Here's a little squib from Wednesday's El Periodico on the whooptedo over George Bush's unfortunate support of an anti-gay-marriage Constitutional amendment. Now, imagine what you'd think if this were your main source of information about the United States, as it is for almost 200,000 Catalans. The squib is by one Carlos Enrique Bayo.

Fundamentalism

The neoconservative ideology which now rules the American Administration is directing the first steps of Bush's campaign, which is trying to fire up its phalanxes of fundamentalist voters and make it clear from the beginning that no liberal wishy-washiness will be tolerated. But, above all, what he is trying to do with this plan to corrupt the Constitution with his homophobia is distract the voters from questions at which he has failed: unemployment, health, the deficit...


Note these confusions:

a) Neoconservatives, by original definition, are ex-liberals who switched over to a conservative viewpoint because of their views on defense and foreign affairs. The prime example is Irving Kristol. Neoconservatism has nothing to do with the Christian religion. In fact, many prominent neocons are Jews and "neocon" is often an anti-Semitic code word for "pro-Israeli". Neocons are often socially liberal or at least generally tolerant, which gets them criticized from the fundamentalist wing of the Republicans. I am sure than most real neocons deplore Bush's stance on a possible gay-marriage constitutional amendment, but will hold their noses over it due to their agreement with Bush on national security issues.

b) Bush certainly hasn't failed on unemployment, which is at a tolerable 6%, or on health care, since he's subsidizing prescription drugs for old folks big-time, or on the deficit, which is not in a particularly good state but is by no means out-of-control yet.

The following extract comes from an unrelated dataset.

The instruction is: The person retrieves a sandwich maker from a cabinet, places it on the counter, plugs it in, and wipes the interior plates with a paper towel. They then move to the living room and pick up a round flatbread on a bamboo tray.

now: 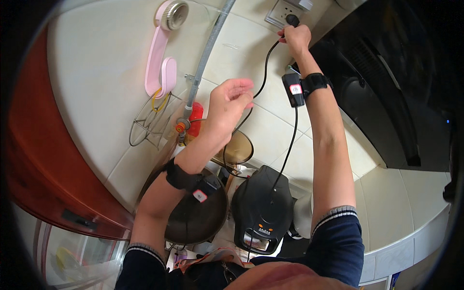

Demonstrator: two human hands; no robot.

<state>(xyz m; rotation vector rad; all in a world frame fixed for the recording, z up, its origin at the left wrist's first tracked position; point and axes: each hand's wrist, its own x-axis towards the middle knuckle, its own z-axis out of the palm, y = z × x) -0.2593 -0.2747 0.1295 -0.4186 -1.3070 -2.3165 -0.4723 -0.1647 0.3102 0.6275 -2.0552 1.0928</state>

c) Nobody thinks that Bush is homophobic. He hasn't made any anti-gay statements nor has he tried to roll back gay rights. He's wrong on this issue, but he's not a hater of gays.

d) The term "phalanx" (falange) is obviously calculated to evoke memories of Franco's dictatorship, since the semi-Fascist political organization that supported Franco was called the Falange. It's a very loaded word, and its use demonstrates the user's ideology.